**Your assignment**
Every line of the material below, from the top through the line with "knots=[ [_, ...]", should be reproduced exactly.
================================
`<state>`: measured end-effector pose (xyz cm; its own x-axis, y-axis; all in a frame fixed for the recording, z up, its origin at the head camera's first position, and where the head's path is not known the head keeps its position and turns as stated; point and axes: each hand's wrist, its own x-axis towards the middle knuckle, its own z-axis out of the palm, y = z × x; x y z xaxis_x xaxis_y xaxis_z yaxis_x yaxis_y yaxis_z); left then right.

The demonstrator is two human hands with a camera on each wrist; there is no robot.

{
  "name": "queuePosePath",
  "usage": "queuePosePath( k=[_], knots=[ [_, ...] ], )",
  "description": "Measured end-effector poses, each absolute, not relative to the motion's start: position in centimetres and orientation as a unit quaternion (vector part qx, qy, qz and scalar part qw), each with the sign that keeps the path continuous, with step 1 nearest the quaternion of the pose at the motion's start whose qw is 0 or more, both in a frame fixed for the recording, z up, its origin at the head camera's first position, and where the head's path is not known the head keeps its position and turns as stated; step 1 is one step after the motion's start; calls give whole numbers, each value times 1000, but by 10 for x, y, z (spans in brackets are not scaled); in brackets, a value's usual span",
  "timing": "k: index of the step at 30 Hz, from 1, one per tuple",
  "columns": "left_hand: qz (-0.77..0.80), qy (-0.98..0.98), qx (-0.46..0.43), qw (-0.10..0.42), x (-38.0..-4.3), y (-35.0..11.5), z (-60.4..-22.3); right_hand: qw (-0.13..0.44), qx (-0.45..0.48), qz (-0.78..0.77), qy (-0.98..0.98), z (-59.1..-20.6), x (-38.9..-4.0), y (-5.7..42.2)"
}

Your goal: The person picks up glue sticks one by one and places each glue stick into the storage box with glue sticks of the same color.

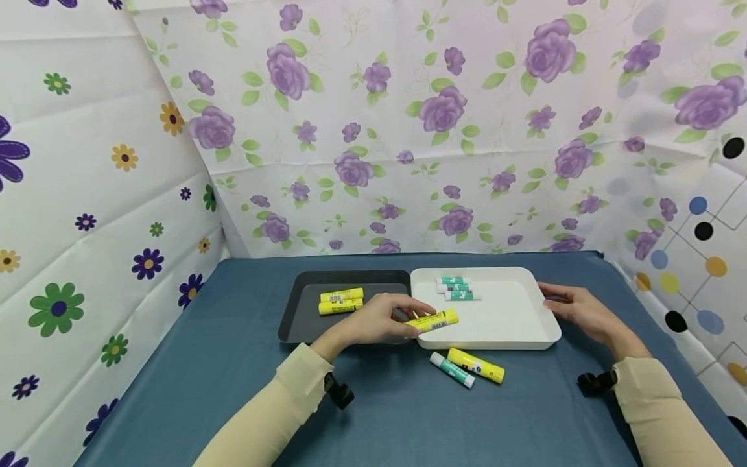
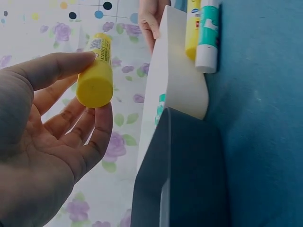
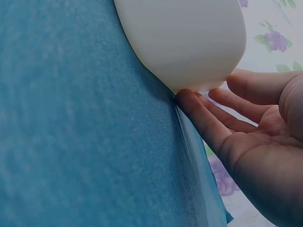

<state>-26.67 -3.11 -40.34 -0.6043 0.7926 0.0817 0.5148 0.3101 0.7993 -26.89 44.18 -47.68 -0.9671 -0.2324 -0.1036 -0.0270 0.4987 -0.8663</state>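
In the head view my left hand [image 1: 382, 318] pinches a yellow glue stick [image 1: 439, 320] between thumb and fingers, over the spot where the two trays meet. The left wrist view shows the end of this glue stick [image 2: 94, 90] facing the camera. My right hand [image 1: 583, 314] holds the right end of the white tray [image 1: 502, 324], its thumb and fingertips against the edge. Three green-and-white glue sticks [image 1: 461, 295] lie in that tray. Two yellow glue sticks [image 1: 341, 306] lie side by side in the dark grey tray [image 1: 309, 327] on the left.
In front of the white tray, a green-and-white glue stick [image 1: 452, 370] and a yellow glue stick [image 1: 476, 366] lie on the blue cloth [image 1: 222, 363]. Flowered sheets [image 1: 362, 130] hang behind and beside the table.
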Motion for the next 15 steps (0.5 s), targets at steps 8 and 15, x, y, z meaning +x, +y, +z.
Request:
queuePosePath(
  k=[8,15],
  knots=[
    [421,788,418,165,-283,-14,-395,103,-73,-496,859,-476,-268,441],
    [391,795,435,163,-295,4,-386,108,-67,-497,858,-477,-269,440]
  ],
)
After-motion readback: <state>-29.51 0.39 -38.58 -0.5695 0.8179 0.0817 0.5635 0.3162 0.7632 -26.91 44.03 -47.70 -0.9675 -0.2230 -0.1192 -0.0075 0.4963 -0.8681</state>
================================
**Written solution**
`<state>`: measured end-effector pose (xyz cm; its own x-axis, y-axis; all in a frame fixed for the recording, z up, its origin at the head camera's first position, and where the head's path is not known the head keeps its position and turns as stated; point and axes: each hand's wrist, its own x-axis towards the middle knuckle, its own z-axis out of the palm, y = z × x; x y z xaxis_x xaxis_y xaxis_z yaxis_x yaxis_y yaxis_z); left then right.

The demonstrator is two human hands with a camera on each wrist; there is no robot.

{
  "name": "queuePosePath",
  "usage": "queuePosePath( k=[_], knots=[ [_, ...] ], )",

This response is now finished.